Tennis at Burlingame Country Club: Premier Courts in the Blue Ridge Mountains

There’s a Billie Jean King quote posted on the Burlingame tennis pages that captures something real about this sport: “Tennis is a perfect combination of violent action taking place in an atmosphere of total tranquility.” At nearly 3,000 feet above sea level, surrounded by the Blue Ridge Mountains, with four well-maintained Har-Tru courts and a full-time pro waiting to work with you — that description fits tennis at Burlingame Country Club better than most places you’ll find it.

Tennis at Burlingame Country Club has been part of the club’s identity since well before Tom Tyler arrived to build the current program. But what exists now, the courts, the instruction, the interclub play, the member community that shows up four and five days a week, is a product of intentional investment in a sport that rewards people who take it seriously. Whether you’re a competitive player with decades of experience or someone who just picked up a racket for the first time last season, tennis at Burlingame Country Club is designed to meet you where you are.

This is a closer look at what the tennis program actually includes, who runs it, what the courts are like, and why members who play here tend to make it a central part of their time in Sapphire Valley.
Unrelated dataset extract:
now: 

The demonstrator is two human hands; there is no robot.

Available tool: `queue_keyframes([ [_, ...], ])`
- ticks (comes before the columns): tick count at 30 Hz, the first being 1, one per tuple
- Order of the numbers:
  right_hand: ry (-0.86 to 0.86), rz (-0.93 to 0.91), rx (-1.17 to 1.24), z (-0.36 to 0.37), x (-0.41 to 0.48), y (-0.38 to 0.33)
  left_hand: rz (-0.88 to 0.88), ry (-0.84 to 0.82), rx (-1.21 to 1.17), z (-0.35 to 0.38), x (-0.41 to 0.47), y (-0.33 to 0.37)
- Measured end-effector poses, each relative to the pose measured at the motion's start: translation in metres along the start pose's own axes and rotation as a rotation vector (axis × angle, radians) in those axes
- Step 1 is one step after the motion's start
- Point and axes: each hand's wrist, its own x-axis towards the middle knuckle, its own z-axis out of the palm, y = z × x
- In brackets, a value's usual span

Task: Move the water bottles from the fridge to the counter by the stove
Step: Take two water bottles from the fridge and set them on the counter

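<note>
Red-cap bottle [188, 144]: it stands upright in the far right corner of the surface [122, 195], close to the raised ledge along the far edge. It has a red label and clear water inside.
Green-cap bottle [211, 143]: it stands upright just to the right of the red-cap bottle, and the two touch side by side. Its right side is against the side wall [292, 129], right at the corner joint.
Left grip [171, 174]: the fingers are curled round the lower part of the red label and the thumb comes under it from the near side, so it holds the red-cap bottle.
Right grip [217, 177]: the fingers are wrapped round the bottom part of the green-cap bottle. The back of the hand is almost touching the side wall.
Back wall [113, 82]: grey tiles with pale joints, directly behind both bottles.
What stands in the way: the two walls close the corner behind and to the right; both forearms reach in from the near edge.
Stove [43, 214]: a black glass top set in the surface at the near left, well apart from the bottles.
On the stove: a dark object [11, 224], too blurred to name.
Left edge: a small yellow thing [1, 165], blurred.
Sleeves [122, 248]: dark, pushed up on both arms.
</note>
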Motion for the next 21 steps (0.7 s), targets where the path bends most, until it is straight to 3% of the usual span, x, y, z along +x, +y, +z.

The Courts: Four Har-Tru Surfaces Built for Serious Play

Tennis at Burlingame Country Club is played on four Har-Tru clay courts — a surface choice that matters more than it might seem on first glance.

Har-Tru, sometimes called American clay, is the standard surface for serious club tennis in the Southeast and across much of the country club world. It plays slower than hard courts, which means longer rallies, more emphasis on shot placement and movement, and significantly less stress on joints, knees, and hips. For members who play multiple times per week — and plenty at Burlingame do — that last point is not a small thing.

Har-Tru also rewards the full range of the game. Topspin works differently here. Approach shots and net play take on added strategic value. The surface suits both the aggressive baseline player and the patient, tactical one. It’s the kind of court that makes good tennis better and gives developing players room actually, to improve.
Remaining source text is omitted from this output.